58 Kan. 590 | Kan. | 1897

Johnston, J.

This action was brought by William B. Raper against his wife, Lela Z. Raper, asking for a divorce and for a division of the property alleged to have been accumulated by the joint contributions and labor of both parties, the title to all of which was in the name of the wife. As grounds for divorce, he alleged that she had been guilty of extreme cruelty and gross neglect of duty. In her answer and cross-petition, the wife denied the grounds laid for divorce, and alleged that her husband had been guilty of extreme cruelty and gross neglect of duty; and she further averred that he had contributed but little, if any, to the property which she owned. At the trial there was much testimony offered as to the conduct of the parties toward each other and as to the manner in which the property held by them had been acquired. Upon this testimony the court refused to grant either of the parties a divorce ; but held that, under the circumstances of the case, there should be - an equitable division of the property, and that the care and custody of the minor children should be given to Lela Z. Raper. She complains of the ruling refusing her application for a divorce, and also of the decision dividing the property. None of the testimony is embraced in the record which she brings; but the findings of fact, stated in great detail and fullness, are included, and on these error is predicated.

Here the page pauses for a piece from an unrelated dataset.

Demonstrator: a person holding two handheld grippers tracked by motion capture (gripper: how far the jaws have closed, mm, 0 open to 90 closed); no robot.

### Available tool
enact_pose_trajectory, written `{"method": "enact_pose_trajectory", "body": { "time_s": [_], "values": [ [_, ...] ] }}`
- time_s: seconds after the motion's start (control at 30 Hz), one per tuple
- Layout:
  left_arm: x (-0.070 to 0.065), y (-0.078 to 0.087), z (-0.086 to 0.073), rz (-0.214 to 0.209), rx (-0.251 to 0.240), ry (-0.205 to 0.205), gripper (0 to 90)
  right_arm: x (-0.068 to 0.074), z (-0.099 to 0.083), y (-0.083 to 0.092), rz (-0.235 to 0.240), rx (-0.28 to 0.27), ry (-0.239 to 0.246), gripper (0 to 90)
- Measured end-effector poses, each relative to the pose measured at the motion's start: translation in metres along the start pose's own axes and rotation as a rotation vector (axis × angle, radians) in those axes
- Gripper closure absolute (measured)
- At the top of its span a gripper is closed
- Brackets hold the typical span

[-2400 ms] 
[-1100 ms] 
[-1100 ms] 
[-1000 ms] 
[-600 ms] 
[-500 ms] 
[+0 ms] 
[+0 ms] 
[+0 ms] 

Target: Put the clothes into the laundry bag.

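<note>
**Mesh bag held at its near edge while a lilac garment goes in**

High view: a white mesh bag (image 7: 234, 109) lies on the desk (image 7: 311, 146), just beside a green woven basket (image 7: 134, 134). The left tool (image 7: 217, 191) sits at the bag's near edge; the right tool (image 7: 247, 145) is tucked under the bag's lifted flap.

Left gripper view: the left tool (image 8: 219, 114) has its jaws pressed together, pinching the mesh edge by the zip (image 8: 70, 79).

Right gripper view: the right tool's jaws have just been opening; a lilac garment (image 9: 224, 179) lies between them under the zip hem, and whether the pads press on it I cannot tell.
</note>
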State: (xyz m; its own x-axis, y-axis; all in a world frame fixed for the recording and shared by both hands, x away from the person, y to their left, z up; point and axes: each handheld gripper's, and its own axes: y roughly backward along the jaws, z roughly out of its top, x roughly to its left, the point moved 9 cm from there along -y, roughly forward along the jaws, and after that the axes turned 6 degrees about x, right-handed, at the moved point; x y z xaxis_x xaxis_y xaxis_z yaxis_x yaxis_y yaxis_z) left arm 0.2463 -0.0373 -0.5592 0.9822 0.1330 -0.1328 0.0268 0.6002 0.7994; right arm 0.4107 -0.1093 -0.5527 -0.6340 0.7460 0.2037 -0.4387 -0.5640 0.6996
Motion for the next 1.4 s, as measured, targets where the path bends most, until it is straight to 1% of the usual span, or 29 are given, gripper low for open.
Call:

We have no difficulty in arriving at the conclusion that the facts justified the refusal of a divorce; and it cannot be said that the property was inequitably divided, if the law warrants a division of property where *592a divorce is refused. The title to all the property accumulated by the contributions and efforts of both parties was held in the name of the wife. It is true that she owned much the larger share at the time of their marriage in 1878, but he contributed a share of the capital invested, and, for about sixteen years, worked on the farm, taking care of the stock thereon, and doing such work as is usually done by farmers under similar circumstances. The trial court found that “in this manner the work and labor of said plaintiff contributed materially, not only to the carrying on of the farm, stock and butter business, and the making of a living for the family, but also to the cultivation and improvement of the land, to the payment of the taxes and interest thereon, and to its preservation from mortgage and sale.” They had considerable personal property and about 440 acres of land, together with some improved lots in or near Topeka. Most of the property was incumbered to some extent, and out of this the court awarded the husband 120 acres of land, which is subject to an incumbrance of more than one thousand dollars.

Looking at the ages and conditions of the parties, and all the circumstances of the case as disclosed in the findings of fact, we incline to the opinion that the court acted justly and equitably in the division that was made.

The contention that the court was without power to make a division and disposition of the property cannot be sustained. That such power exists and may be exercised under section 643 of the Code, is now well established. Whenever a divorce is refused because the parties are in equal wrong, or for any other cause, the court may provide for the custody, maintenance and education of the children, and may also make an equitable division and disposition of the *593property of the parties, or of either of them, whether the title thereto be in either or both of the parties. As will be seen, the statute makes no distinction between real and personal property. The language employed is broad and general, including all kinds of property which may be the subject of ownership, and authorizing a division and distribution of the property, without regard to where the legal title rests. When the statutory conditions exist which authorize a division and disposition of the property, and one of the parties holds title to more than his or her share, the court is warranted in making an equitable distribution, having due regard to the time and manner of acquiring such property. The conditions authorizing a division appear to exist in the present case, as the findings disclose that both parties were guilty of wrongdoing, and further, that there is no probability that they ‘ ‘ can or ever will live together as husband and wife.” In such a case, under the repeated decisions of this court, an equitable division and disposition of the property was authorized. VanBrunt v. VanBrunt, 52 Kan. 380 ; In re Johnston, 54 id. 726 ; Johnson v. Johnson, 57 id. 343. See, also, Snodgrass v. Snodgrass, 40 id. 494; Busenbark v. Busenbark, 33 id. 572.

The land awarded to the husband is no part of the homestead, and hence the homestead questions suggested by counsel are not involved in the present case. The division of the property is certainly complete as between husband and wife, and the rules applicable to any subsequent conveyance of the land awarded to him or the inheritance of the same, cannot be made a subject of controversy in the present case.

The judgment of the District Court will be affirmed.